Historic church in Illinois, United States

Allen Chapel African Methodist Episcopal Church is an African Methodist Episcopal (AME) church located at 902 Broadway in Lincoln, Illinois. As a black church, Allen Chapel served as a center of Lincoln's small African-American community. The church hosted the community's religious and social events. As an AME church, it provided AME publications to and helped educate its members. As Lincoln was both segregated and predominantly white for much of the church's early history, the church played an important role as one of the few organizations dedicated to improving the lives of the city's black residents. The church is still used for religious services.

== Architecture ==
Allen Chapel is a one-story, brick gable front building with a brick foundation. The church was built in 1880 to house Lincoln's African Methodist Episcopal congregation, which formed in 1868. The building has a vernacular design with Gothic arched windows and entrances. There was originally a stained glass window in the transom above the door, but was later replaced with lights with coated glass that resembles stained glass. The windows have limestone sills and their original wood frames are still intact.

The interior of the church has had little alteration, with original plaster walls, wood trim windows, wainscoting, and wood paneled ceilings still in place.

== History ==
In 1868, the congregation began meeting in the home of Rev. Spencer Donegan and his wife Elizabeth Lucenda (née Guy) Donegan. The Donegans worked to found the first AME church in Lincoln. Spencer Donegan had also founded an AME church in Springfield in 1843. Donegan was the Sangamon County delegate to the 1853 Colored Convention in Chicago.

Eight months after the group began meeting, the congregation purchased a local high school for $800. Rev. T. A. Hall was the first pastor. In 1869, the church became a part of the Annual Conference of the Connectional Church and was attached to the Decatur circuit, with assistance from Springfield pastors. Rev. L. M. Davis was then assigned to the church.

In the 1870s, the church also functioned as a school and site for political rallies.
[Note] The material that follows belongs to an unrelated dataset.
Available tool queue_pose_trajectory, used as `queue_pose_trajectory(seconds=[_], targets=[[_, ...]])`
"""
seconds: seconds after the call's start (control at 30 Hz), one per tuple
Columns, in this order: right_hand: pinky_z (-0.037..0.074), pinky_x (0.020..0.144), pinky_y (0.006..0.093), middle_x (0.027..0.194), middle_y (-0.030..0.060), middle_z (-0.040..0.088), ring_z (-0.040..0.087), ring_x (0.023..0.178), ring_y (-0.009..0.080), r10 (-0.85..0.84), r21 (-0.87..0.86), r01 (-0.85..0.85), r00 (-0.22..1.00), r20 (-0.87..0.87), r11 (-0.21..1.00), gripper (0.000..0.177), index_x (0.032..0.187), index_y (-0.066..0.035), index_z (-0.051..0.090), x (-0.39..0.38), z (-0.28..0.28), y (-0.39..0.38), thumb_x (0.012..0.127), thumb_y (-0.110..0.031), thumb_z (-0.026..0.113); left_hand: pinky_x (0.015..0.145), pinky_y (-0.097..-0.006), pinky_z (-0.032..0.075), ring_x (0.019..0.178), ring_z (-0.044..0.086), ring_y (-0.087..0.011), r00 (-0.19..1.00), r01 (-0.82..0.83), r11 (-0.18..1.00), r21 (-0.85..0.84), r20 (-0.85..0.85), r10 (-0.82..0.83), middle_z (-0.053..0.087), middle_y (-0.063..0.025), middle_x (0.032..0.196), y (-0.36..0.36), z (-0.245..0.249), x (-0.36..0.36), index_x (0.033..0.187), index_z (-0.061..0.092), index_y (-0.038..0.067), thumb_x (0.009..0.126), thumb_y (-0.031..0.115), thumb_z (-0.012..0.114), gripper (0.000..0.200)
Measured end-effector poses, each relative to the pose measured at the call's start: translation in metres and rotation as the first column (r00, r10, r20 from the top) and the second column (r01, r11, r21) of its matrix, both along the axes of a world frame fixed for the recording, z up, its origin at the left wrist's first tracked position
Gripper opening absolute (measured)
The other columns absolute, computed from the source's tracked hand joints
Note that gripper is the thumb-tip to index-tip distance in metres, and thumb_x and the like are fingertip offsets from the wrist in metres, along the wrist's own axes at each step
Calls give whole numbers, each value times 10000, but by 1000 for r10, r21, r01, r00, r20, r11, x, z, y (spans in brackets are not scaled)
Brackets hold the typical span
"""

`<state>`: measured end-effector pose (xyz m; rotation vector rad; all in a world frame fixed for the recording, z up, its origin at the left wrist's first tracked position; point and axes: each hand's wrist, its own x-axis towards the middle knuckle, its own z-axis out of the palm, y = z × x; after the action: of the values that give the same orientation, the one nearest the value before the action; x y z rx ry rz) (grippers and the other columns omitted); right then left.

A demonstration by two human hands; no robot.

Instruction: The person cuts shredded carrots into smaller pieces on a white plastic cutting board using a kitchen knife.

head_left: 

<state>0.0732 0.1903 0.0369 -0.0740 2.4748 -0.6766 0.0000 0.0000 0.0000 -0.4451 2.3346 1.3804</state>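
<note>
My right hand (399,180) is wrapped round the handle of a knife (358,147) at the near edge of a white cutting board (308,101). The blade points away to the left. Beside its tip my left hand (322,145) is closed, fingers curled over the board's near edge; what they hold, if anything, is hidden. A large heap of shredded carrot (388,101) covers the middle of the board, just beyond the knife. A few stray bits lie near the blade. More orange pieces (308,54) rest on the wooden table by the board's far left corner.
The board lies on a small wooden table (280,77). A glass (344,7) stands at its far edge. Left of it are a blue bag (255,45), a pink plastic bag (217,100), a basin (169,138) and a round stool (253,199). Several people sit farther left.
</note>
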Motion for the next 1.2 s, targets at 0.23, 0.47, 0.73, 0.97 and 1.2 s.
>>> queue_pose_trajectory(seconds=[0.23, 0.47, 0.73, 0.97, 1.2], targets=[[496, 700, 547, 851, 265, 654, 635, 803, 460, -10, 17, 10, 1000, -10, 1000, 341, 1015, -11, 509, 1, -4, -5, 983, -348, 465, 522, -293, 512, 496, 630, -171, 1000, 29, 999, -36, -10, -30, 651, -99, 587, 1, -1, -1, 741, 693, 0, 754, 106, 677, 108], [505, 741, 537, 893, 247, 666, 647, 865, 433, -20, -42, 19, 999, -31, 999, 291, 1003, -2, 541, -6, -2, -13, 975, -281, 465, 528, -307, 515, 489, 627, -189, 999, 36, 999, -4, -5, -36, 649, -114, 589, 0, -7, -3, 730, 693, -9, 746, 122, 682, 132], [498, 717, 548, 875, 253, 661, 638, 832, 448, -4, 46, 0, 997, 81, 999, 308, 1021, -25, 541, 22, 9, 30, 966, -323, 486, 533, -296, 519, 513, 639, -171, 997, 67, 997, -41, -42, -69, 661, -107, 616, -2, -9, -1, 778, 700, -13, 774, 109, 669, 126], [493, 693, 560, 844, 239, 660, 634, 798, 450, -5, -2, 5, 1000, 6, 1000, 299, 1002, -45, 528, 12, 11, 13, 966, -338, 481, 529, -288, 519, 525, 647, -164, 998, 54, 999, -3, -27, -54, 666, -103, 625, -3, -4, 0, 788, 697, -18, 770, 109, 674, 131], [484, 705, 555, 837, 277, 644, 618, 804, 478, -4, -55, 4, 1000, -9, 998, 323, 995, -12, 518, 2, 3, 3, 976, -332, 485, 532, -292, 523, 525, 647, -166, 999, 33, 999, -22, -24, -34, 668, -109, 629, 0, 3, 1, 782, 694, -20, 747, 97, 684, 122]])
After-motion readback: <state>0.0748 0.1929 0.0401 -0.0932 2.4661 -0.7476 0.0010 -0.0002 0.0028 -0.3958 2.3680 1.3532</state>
In 1876, the African Americans of Logan County met at the church to organize a committee in support of President Ulysses S. Grant.

In 1881, the congregation erected a new red brick building for the cost of about $1,000. Artisans from the congregation and Black community built the structure.

Harlem Renaissance poet Langston Hughes attended services at Allen Chapel as a child. Dr. William "Billy" Dyer, one of the first black military surgeons during World War I, was a member of the congregation.

The church was added to the National Register of Historic Places on May 12, 2004. The Friends of Allen Chapel are leading efforts to help restore the church.